___ Data segment

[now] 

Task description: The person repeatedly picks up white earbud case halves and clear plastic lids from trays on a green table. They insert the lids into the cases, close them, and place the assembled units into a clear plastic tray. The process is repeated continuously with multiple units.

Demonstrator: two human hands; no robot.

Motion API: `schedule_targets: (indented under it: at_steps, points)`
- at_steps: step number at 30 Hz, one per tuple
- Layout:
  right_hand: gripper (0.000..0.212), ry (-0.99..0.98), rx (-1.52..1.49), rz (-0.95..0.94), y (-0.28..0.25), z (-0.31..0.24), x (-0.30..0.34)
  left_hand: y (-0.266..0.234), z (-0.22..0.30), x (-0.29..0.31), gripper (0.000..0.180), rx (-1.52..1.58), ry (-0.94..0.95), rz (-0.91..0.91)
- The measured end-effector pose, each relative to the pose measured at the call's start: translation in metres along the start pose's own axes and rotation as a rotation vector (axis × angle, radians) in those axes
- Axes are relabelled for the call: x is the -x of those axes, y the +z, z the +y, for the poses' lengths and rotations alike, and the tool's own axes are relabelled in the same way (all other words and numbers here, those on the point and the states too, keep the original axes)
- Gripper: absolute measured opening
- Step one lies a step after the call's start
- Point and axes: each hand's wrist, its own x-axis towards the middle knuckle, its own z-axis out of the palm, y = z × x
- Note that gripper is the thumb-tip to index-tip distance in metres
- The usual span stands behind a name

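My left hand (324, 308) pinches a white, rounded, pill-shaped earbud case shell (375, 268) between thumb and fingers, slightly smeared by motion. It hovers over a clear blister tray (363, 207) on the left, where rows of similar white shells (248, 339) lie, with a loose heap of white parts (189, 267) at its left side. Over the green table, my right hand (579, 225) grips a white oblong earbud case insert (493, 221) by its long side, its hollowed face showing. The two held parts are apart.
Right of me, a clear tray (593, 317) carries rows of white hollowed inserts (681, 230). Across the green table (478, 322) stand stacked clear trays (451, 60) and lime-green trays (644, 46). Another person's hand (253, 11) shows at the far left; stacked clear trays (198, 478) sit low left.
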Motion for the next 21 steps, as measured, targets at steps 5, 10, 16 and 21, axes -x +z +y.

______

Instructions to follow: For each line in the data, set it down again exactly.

Task output:
[now] 

Task description: The person repeatedly picks up white earbud case halves and clear plastic lids from trays on a green table. They insert the lids into the cases, close them, and place the assembled units into a clear plastic tray. The process is repeated continuously with multiple units.

Demonstrator: two human hands; no robot.

Motion API: `schedule_targets: (indented under it: at_steps, points)`
- at_steps: step number at 30 Hz, one per tuple
- Layout:
  right_hand: gripper (0.000..0.212), ry (-0.99..0.98), rx (-1.52..1.49), rz (-0.95..0.94), y (-0.28..0.25), z (-0.31..0.24), x (-0.30..0.34)
  left_hand: y (-0.266..0.234), z (-0.22..0.30), x (-0.29..0.31), gripper (0.000..0.180), rx (-1.52..1.58), ry (-0.94..0.95), rz (-0.91..0.91)
- The measured end-effector pose, each relative to the pose measured at the call's start: translation in metres along the start pose's own axes and rotation as a rotation vector (axis × angle, radians) in those axes
- Axes are relabelled for the call: x is the -x of those axes, y the +z, z the +y, for the poses' lengths and rotations alike, and the tool's own axes are relabelled in the same way (all other words and numbers here, those on the point and the states too, keep the original axes)
- Gripper: absolute measured opening
- Step one lies a step after the call's start
- Point and axes: each hand's wrist, its own x-axis towards the middle knuckle, its own z-axis out of the palm, y = z × x
- Note that gripper is the thumb-tip to index-tip distance in metres
- The usual span stands behind a name

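My left hand (324, 308) pinches a white, rounded, pill-shaped earbud case shell (375, 268) between thumb and fingers, slightly smeared by motion. It hovers over a clear blister tray (363, 207) on the left, where rows of similar white shells (248, 339) lie, with a loose heap of white parts (189, 267) at its left side. Over the green table, my right hand (579, 225) grips a white oblong earbud case insert (493, 221) by its long side, its hollowed face showing. The two held parts are apart.
Right of me, a clear tray (593, 317) carries rows of white hollowed inserts (681, 230). Across the green table (478, 322) stand stacked clear trays (451, 60) and lime-green trays (644, 46). Another person's hand (253, 11) shows at the far left; stacked clear trays (198, 478) sit low left.
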Motion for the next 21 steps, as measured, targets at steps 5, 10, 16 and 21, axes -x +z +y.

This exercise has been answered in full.